Les économistes n’ont pas encore trouvé une explication suffisamment précise et convaincante de la stagnation. L’accent mis initialement sur l’après-crise était axé sur les influences cycliques qui alimentaient une insuffisance de la demande globale. Plus récemment, toutefois, une attention accrue a été accordée aux influences technologiques, à l’évolution des tendances sectorielles, aux insuffisances du capital humain et à l’aversion au risque persistante (après la Grande Récession) de la part des employeurs.

Avec un peu de chance, les données de mai montreront une augmentation des salaires et peut-être même du nombre de personnes qui réintègrent la population active. Si ces développements se concrétisaient, ils soutiendraient à la fois l’offre et la demande en stimulant le revenu des ménages et en augmentant la capacité de production. Les deux aideraient à contrer une augmentation significative de l’inégalité du revenu, de la richesse et des opportunités.

Rien de tout cela ne peut être soutenu sans de plus grands efforts des secteurs public et privé. Les déplacements technologiques, l’inadéquation des compétences, la démographie et la nature changeante du lieu de travail sont susceptibles de ralentir le mouvement ascendant de la participation au marché du travail. Mais plutôt que de voir cela comme inévitable, les entreprises et les agences gouvernementales devraient faire plus pour s’adapter aux réalités structurelles.
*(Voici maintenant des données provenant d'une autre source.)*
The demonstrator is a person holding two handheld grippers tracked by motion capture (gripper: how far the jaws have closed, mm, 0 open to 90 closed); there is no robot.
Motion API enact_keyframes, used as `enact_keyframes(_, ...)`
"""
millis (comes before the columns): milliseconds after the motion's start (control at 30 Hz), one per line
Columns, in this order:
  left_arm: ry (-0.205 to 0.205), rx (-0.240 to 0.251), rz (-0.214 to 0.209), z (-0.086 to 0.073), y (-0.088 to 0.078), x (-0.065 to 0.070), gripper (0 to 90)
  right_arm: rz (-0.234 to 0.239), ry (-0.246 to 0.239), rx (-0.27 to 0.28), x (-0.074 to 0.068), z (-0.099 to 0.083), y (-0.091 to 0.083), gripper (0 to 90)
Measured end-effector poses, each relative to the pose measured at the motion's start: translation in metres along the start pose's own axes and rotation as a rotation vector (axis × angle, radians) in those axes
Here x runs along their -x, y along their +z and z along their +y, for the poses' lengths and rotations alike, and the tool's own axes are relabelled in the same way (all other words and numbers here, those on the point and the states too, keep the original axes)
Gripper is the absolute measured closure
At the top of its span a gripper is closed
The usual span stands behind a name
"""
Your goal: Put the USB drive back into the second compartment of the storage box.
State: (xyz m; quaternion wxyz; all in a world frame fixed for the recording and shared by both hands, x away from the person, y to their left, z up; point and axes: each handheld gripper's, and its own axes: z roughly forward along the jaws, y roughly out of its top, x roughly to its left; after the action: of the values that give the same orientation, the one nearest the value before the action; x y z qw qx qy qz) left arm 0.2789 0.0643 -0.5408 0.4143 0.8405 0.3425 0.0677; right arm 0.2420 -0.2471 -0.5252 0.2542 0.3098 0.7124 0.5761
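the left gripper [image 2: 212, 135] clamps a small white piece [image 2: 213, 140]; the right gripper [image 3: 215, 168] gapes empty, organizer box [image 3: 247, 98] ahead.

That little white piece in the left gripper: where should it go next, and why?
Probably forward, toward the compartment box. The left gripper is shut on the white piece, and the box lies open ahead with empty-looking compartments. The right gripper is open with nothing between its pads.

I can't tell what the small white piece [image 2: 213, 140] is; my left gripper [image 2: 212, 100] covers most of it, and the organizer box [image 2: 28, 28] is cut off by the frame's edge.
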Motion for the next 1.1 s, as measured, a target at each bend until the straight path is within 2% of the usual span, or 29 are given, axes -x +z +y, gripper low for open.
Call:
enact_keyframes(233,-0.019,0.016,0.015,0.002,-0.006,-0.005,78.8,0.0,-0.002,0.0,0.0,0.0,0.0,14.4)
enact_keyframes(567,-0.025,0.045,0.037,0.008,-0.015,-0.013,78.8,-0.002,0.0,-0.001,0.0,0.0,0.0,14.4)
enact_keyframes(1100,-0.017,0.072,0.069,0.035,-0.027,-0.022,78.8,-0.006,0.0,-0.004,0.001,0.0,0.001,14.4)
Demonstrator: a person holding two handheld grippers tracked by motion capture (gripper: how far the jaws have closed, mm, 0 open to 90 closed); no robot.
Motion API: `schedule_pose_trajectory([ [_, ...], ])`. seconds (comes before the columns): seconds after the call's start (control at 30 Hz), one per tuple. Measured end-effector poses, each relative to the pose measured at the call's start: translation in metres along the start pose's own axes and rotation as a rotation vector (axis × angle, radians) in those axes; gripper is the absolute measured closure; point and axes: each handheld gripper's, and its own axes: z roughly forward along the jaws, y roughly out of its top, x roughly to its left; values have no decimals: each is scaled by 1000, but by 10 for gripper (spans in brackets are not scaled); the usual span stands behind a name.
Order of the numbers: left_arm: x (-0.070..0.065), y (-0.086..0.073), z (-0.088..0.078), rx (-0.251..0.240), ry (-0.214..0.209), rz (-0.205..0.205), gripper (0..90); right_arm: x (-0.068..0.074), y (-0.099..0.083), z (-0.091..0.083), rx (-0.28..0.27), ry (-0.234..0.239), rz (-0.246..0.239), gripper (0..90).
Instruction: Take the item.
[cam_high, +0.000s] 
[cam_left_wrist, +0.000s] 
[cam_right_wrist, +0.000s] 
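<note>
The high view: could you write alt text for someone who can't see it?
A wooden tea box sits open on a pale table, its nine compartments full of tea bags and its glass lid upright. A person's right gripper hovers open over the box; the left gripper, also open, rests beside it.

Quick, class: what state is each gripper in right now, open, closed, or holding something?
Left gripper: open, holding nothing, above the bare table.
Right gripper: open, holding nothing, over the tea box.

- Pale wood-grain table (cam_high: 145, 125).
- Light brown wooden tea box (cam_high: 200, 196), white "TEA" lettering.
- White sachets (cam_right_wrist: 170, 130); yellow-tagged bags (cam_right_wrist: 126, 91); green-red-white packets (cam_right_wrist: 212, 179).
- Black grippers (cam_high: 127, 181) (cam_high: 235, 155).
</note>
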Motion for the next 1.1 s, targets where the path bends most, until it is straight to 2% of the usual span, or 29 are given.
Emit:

Aux États – Unis, les politiques gouvernementales ont beaucoup moins trait aux politiques budgétaires et monétaires qu’à l ‘influence structurelle et à l’ offre, surtout après des années de mesures non conventionnelles de la Réserve fédérale et les récentes réductions d ‘impôt. La réforme de l’éducation a longtemps été considérée comme un “must” pour une économie qui tente de soutenir une croissance plus élevée et plus inclusive. La modernisation de l’infrastructure et la réforme de l’immigration seraient également utiles.

Un changement réussi dans ces domaines peut avoir moins à voir avec la conception qu’avec la volonté politique de mener des réformes. Plus la mise en œuvre politique est retardée, plus il est nécessaire que les programmes d’entreprise aident à parrainer, à encadrer, à apprendre, à équiper et à former les travailleurs, en particulier ceux issus des couches marginalisées de la population. Les progrès continus en matière de politiques favorables à la famille (qui reconnaissent le double rôle des employés en tant que travailleurs et dispensateurs de soins et l’importance des soins aux personnes âgées) seraient également très utiles.

Il est probable que les données de mai montreront que l’économie est encore capable de créer des emplois et de maintenir le taux de chômage à un bas niveau, malgré d’autres caractéristiques en fin de cycle. Les salaires augmenteront probablement dans le cadre d’une tendance multimillière. Mais faire passer le taux d’activité à des niveaux plus élevés restera difficile. Et plus les secteurs public et privé ne tiennent pas compte de cette situation, plus les vents contraires à la prospérité inclusive à moyen terme que l’économie américaine est capable de fournir sont importants.